> _Exercise requirements_
Set the listing down unchanged, minus every embedded image.
**** Input data ****
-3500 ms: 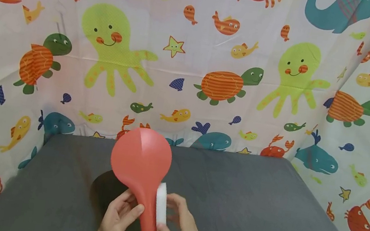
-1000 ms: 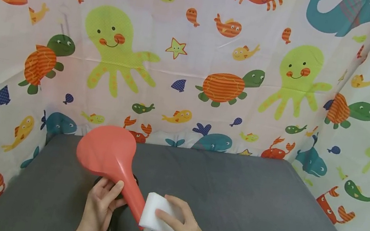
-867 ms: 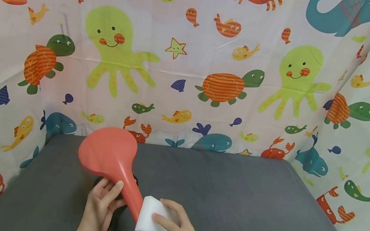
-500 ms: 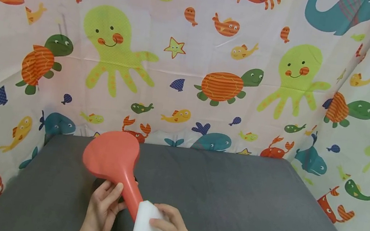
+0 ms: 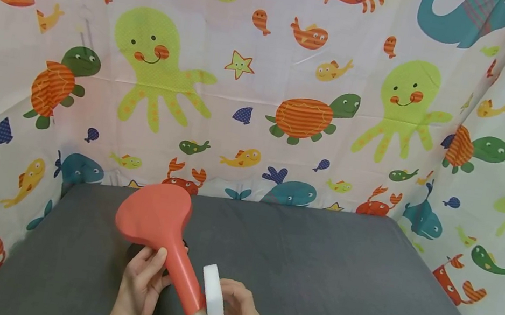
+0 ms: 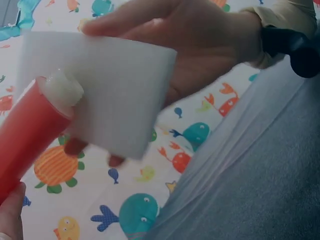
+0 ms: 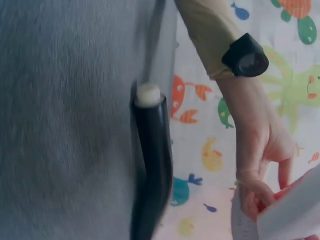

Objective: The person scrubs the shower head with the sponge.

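Note:
My left hand grips the neck of a red shower head, its broad round head up and left, its handle slanting down to the right. A whitish stub shows at the handle's lower end in the left wrist view. Beside that end, my right hand holds a white sponge between thumb and fingers, narrow edge toward the head camera. The sponge's flat face lies close to the stub; whether they touch I cannot tell. Behind my left hand, a dark object is mostly hidden.
A black handle with a whitish end lies on the grey table cloth. A white curtain printed with sea animals stands behind and at both sides. Black cameras sit on the wrists, one of them over a beige sleeve.
The red shower head has tilted left from near upright and sunk slightly. The sponge went from the neck to the handle's end, wrapped near it, then turned edge-on, uncovering the stub.

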A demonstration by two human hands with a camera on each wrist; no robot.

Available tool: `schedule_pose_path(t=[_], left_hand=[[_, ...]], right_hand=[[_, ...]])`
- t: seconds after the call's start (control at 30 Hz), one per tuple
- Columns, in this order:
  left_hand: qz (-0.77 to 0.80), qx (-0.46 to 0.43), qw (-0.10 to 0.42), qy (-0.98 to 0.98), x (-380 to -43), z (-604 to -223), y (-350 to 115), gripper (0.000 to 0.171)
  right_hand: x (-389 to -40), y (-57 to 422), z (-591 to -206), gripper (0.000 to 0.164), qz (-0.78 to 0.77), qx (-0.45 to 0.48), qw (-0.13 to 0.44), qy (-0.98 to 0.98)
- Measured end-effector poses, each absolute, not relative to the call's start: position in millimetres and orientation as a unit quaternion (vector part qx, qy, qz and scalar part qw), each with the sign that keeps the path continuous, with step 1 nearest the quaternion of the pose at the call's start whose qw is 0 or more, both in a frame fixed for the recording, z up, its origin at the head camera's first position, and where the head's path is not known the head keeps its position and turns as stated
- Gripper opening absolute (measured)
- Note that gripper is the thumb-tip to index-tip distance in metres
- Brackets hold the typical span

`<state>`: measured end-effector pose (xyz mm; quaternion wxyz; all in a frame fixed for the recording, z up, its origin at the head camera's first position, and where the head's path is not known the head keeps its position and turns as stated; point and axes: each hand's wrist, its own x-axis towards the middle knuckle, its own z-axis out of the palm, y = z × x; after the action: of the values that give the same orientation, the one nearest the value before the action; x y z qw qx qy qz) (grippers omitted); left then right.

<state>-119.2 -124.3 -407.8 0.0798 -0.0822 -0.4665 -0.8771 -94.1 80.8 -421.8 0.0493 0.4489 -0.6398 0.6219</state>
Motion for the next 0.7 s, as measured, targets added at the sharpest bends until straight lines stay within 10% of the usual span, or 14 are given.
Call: schedule_pose_path(t=[0.2, 0.7], left_hand=[[-0.856, -0.059, 0.105, -0.503, -118.6, -406.0, -121.7, 0.018], [-0.818, 0.017, 0.12, -0.562, -120.3, -405.5, -120.7, 0.017]], right_hand=[[-97.0, 87.1, -423.4, 0.049, 0.42, 0.518, 0.212, -0.714], [-94.3, 89.2, -413.4, 0.048, 0.146, 0.548, 0.336, -0.752]])
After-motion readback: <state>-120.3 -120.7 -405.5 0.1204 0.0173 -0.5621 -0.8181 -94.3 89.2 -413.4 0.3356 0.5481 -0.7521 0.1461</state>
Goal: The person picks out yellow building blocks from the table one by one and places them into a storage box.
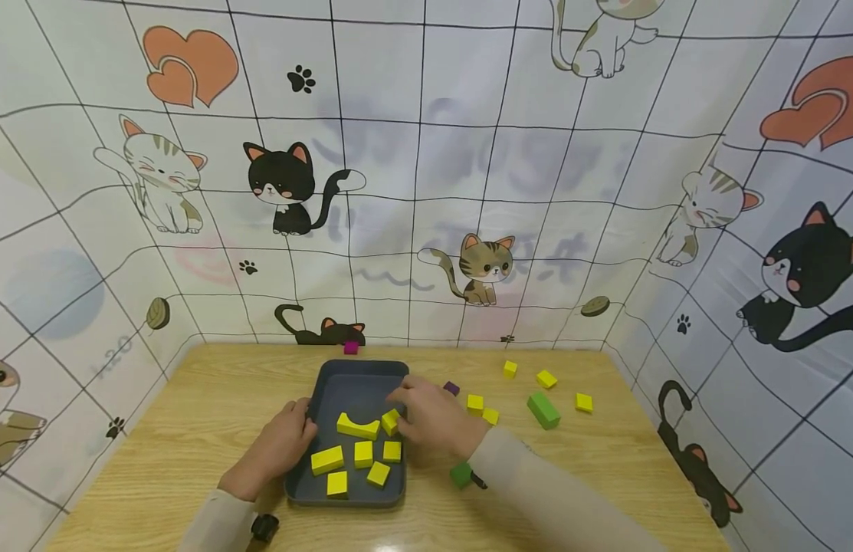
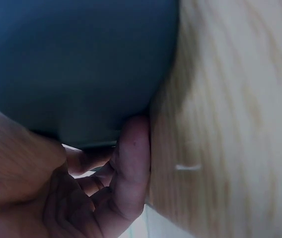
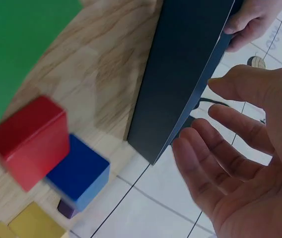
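Note:
A dark grey tray (image 1: 357,387) holds several yellow blocks, among them an arch-shaped block (image 1: 357,428). My left hand (image 1: 283,441) grips the tray's left side; the left wrist view shows its fingers (image 2: 132,158) curled against the outer wall. Over the tray's right rim reaches my right hand (image 1: 436,418), close to a yellow block (image 1: 390,421). In the right wrist view its fingers are spread, gently bent, and hold nothing. A red block (image 3: 34,141) and a blue block (image 3: 81,171) show there below the hand; the arm hides them in the head view.
Right of the tray lie a long green block (image 1: 543,411), another green block (image 1: 460,474) partly under the sleeve, a purple block (image 1: 451,389) and several yellow blocks. A magenta block (image 1: 351,348) sits behind the tray. Cat-patterned sheeting (image 1: 385,192) encloses the wooden table (image 1: 212,399).

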Demonstrator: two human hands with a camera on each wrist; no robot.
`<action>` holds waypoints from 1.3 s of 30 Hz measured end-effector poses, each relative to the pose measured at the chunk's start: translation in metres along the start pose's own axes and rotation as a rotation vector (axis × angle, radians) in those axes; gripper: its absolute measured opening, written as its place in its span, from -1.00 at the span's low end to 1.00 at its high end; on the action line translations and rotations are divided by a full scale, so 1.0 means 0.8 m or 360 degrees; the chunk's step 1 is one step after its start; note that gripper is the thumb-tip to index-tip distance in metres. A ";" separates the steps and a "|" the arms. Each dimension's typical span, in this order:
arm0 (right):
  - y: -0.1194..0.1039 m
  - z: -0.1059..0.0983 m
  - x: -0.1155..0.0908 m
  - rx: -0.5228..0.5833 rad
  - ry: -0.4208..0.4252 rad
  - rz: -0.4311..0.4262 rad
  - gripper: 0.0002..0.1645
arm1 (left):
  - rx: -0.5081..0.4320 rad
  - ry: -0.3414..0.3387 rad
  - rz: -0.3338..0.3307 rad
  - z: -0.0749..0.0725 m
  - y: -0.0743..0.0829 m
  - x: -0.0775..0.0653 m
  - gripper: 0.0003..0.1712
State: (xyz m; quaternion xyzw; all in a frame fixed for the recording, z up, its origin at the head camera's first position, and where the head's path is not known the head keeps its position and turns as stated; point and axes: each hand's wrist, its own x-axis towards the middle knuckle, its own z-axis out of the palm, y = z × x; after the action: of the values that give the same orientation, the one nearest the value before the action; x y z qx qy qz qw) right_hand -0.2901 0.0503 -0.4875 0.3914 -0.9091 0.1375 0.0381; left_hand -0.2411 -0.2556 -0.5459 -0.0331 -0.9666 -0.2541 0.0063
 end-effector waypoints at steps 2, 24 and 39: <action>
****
> _Answer_
-3500 ms: 
-1000 ms: 
-867 ms: 
-500 ms: 
+0 ms: 
+0 ms: 
+0 ms: 

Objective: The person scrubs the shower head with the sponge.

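Note:
My left hand grips the neck of a red shower head, its broad round head up and left, its handle slanting down to the right. A whitish stub shows at the handle's lower end in the left wrist view. Beside that end, my right hand holds a white sponge between thumb and fingers, narrow edge toward the head camera. The sponge's flat face lies close to the stub; whether they touch I cannot tell. Behind my left hand, a dark object is mostly hidden.
A black handle with a whitish end lies on the grey table cloth. A white curtain printed with sea animals stands behind and at both sides. Black cameras sit on the wrists, one of them over a beige sleeve.
The red shower head has tilted left from near upright and sunk slightly. The sponge went from the neck to the handle's end, wrapped near it, then turned edge-on, uncovering the stub.
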
A demonstration by two human hands with a camera on each wrist; no robot.

Available tool: `schedule_pose_path(t=[_], left_hand=[[_, ...]], right_hand=[[_, ...]])`
- t: seconds after the call's start (control at 30 Hz), one per tuple
- Columns, in this order:
  left_hand: qz (-0.77 to 0.80), qx (-0.46 to 0.43), qw (-0.10 to 0.42), qy (-0.98 to 0.98), x (-380 to -43), z (-604 to -223), y (-350 to 115), gripper (0.000 to 0.171)
  right_hand: x (-389 to -40), y (-57 to 422), z (-591 to -206), gripper (0.000 to 0.164), qz (-0.78 to 0.77), qx (-0.45 to 0.48), qw (-0.13 to 0.44), qy (-0.98 to 0.98)
- Measured end-effector poses, each absolute, not relative to the call's start: position in millimetres and orientation as a unit quaternion (vector part qx, qy, qz and scalar part qw), each with the sign that keeps the path continuous, with step 1 nearest the quaternion of the pose at the call's start whose qw is 0 or more, both in a frame fixed for the recording, z up, its origin at the head camera's first position, and where the head's path is not known the head keeps its position and turns as stated
- Gripper opening absolute (measured)
- Note that gripper is the thumb-tip to index-tip distance in metres
- Brackets hold the typical span

`<state>`: measured end-effector pose (xyz mm; quaternion wxyz; all in a frame fixed for the recording, z up, its origin at the head camera's first position, and where the head's path is not known the head keeps its position and turns as stated; point and axes: each hand's wrist, its own x-axis towards the middle knuckle, its own z-axis out of the palm, y = z × x; after the action: of the values that give the same orientation, the one nearest the value before the action; x y z qw qx qy qz) (grippers omitted); left then right.

<state>-119.2 -124.3 -407.8 0.0798 -0.0822 -0.4665 -0.8771 -94.1 80.8 -421.8 0.0493 0.4489 -0.6398 0.6219</state>
Motion for the next 0.7 s, as measured, targets added at the sharpest bends until straight lines stay within 10% of the usual span, or 14 are given.
Call: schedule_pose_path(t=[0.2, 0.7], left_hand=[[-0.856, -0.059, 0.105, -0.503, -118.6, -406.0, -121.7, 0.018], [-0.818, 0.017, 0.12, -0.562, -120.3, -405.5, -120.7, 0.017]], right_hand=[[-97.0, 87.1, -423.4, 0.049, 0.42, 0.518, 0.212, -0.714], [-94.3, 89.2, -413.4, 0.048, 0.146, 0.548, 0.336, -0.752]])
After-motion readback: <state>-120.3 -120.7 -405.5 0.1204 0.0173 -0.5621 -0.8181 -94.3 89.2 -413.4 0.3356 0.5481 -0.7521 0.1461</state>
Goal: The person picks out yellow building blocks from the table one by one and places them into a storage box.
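Note:
A dark grey tray (image 1: 357,387) holds several yellow blocks, among them an arch-shaped block (image 1: 357,428). My left hand (image 1: 283,441) grips the tray's left side; the left wrist view shows its fingers (image 2: 132,158) curled against the outer wall. Over the tray's right rim reaches my right hand (image 1: 436,418), close to a yellow block (image 1: 390,421). In the right wrist view its fingers are spread, gently bent, and hold nothing. A red block (image 3: 34,141) and a blue block (image 3: 81,171) show there below the hand; the arm hides them in the head view.
Right of the tray lie a long green block (image 1: 543,411), another green block (image 1: 460,474) partly under the sleeve, a purple block (image 1: 451,389) and several yellow blocks. A magenta block (image 1: 351,348) sits behind the tray. Cat-patterned sheeting (image 1: 385,192) encloses the wooden table (image 1: 212,399).
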
Demonstrator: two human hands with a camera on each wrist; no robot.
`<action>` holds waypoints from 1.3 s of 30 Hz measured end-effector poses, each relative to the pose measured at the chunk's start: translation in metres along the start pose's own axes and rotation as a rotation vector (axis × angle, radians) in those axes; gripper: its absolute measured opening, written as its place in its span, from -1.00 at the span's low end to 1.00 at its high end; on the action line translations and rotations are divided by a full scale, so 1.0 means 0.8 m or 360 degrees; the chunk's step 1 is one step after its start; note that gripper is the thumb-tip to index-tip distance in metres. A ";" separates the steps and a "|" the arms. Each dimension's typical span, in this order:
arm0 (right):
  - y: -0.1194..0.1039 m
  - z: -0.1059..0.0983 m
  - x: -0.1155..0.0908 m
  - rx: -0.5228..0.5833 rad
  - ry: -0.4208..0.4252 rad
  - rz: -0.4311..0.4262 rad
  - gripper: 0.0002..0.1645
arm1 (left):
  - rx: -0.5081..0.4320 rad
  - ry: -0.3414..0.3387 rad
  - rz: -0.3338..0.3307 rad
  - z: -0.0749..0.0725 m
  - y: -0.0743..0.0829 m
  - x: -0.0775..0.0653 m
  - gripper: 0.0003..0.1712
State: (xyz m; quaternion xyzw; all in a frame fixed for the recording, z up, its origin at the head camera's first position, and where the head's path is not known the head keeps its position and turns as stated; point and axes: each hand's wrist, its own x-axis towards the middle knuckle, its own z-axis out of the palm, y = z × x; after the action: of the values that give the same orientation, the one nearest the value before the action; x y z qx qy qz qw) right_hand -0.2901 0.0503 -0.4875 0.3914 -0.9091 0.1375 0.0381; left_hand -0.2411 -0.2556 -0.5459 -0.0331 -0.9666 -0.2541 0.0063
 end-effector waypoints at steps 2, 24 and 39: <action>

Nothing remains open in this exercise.